Сейчас он с виду разозлился не меньше ее.

– Так вот что ты думаешь?

 « Я потеряла последние клочки своего достоинства, когда приехала сюда – вот что я думаю».

– Если ты профессионал, то следовало и вести себя соответственно – вот что я думаю. А это значит, ты должен был сказать мне, кто ты. А главное, это значит, что ты должен был держать свои руки при себе.

Он вскочил.

– Черт возьми, я так и делал! Все эти дни, когда мы застряли как в ловушке в этой дерьмовой дыре на Каддо–Лейк. Да мы просто терлись друг о друга. Ты бегала в этом клочке черного целлофана, который называла купальником, и в розовом топе, через который все можно разглядеть даже слепому. Черт, да я тогда отлично держал руки при себе.

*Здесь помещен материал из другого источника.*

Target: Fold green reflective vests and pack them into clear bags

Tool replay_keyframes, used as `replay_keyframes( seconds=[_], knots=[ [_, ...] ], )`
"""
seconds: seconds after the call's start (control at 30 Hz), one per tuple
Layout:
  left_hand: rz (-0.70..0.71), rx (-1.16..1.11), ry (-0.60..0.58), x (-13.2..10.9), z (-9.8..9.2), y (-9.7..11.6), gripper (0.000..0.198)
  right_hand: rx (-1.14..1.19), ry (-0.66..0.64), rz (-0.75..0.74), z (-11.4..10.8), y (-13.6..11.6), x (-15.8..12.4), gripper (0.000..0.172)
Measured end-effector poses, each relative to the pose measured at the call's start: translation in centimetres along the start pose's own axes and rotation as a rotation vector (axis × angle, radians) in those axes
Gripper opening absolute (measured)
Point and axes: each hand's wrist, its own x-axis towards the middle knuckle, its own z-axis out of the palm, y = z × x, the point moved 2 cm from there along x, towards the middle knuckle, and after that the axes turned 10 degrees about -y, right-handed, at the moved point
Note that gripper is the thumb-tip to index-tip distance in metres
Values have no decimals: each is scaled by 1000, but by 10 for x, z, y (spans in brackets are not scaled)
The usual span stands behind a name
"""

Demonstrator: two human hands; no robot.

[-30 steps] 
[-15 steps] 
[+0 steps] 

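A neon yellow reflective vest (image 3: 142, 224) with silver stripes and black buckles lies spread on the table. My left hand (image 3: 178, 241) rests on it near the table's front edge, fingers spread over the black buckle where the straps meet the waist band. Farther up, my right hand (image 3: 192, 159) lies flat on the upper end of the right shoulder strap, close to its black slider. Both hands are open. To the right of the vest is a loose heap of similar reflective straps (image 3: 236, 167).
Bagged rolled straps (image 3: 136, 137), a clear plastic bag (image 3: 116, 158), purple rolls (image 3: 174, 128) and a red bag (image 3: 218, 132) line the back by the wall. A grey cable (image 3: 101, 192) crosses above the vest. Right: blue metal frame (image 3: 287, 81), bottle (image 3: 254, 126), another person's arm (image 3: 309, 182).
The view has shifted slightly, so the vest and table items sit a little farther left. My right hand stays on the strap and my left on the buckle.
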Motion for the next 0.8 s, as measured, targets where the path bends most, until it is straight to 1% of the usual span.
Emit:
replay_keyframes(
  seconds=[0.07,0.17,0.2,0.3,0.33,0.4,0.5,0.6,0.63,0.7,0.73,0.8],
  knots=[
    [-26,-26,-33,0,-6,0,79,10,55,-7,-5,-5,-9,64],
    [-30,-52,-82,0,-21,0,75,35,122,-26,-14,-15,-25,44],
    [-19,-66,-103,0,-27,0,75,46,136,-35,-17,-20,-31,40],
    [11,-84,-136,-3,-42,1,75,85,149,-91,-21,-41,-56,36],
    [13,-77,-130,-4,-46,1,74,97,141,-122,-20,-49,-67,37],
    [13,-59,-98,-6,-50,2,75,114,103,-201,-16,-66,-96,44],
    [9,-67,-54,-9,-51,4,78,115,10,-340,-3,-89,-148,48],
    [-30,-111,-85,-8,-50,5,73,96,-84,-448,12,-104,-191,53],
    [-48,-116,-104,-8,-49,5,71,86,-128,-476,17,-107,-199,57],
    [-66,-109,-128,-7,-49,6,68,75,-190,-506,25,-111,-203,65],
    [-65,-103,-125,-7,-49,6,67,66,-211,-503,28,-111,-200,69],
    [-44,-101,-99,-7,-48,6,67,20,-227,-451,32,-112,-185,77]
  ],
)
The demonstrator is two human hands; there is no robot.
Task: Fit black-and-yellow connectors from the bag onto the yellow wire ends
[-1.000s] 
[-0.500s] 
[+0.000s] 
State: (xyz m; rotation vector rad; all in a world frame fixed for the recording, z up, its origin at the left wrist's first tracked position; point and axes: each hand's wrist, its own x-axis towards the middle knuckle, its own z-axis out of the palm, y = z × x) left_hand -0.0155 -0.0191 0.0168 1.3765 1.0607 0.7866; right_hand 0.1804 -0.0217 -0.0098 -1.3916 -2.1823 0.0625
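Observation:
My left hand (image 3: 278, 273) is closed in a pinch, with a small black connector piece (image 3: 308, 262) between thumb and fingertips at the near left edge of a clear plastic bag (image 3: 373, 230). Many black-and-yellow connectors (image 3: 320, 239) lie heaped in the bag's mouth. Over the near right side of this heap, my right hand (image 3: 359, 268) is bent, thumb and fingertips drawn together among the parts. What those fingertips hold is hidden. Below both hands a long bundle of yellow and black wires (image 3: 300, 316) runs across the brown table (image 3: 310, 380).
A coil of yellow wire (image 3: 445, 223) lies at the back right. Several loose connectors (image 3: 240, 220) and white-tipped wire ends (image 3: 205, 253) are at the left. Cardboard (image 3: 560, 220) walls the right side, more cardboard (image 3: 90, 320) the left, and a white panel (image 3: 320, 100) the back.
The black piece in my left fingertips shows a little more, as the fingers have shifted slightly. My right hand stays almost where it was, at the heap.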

Она пробила его броню – крошечное подспорье ее гордости.

– На меня у тебя имелось полное досье, а вот про себя ты не рассказал и крупицы правды. Ты играл со мной и делал из меня идиотку. Ты знал обо мне все, Панда, если тебя и впрямь так зовут.

– Я вовсе не играл с тобой. То, что случилось той ночью, не имеет отношения к работе. Мы просто люди, которые захотели друг друга. Все просто.

Но для нее оказалось непросто. Будь все так просто, она бы сюда никогда не приехала.

– Я делал свою работу, – добавил он. – И не обязан перед тобой отчитываться.

Ей нужно знать – придется спросить – и Гадюка спрятала под насмешкой, насколько ей важно было знать ответ на свой вопрос:

– А что, этот жалкий, виноватый поцелуй в аэропорту тоже был частью твоей работы?

– О чем ты толкуешь?

От замешательства треснул еще один слой его самоуверенности.

– В том поцелуе чувствовался налет нечистой совести. Тебе захотелось отпущения грехов, потому что ты точно знал, каким был подлым.

Панда застыл с каменным лицом:

– Если ты так на это смотришь, то я не собираюсь разубеждать тебя ни в чем.

А Люси ведь хотела, чтобы он разубедил ее. Сказал хоть что-нибудь, от чего она почувствовала себя лучше за все, что случилось с той поры, как она запрыгнула на заднее сидение его мотоцикла. Но больше Панда ничего не произнес, и она лишь преисполнилась сожалений, что слишком много сказала сама.

Он не пытался ее удержать, когда она ушла с пристани. Люси сделала остановку в летнем душе. Не раздевшись, намылила голову шампунем, чтобы смыть озерную воду, потом обернулась в пляжное полотенце и вошла в дом. Прошла по кухне, оставляя за собой мокрые следы. Закрылась в спальне, сняла влажную одежду, натянула черную майку, подпоясанную ремешком юбку–пачку и армейские ботинки. Несколько минут ушло, чтобы густо намазать глаза черным карандашом, а губы накрасить коричневой помадой и прикрепить колечко на носу. Потом скидать наспех все пригодное в рюкзак. Через полтора часа отходил паром. Настало время возвратиться домой.

На дороге стоял темно–серый внедорожник последней модели с иллинойскими номерами. Странно было представить Панду за рулем машины. Люси села на горный велосипед и направилась в городок.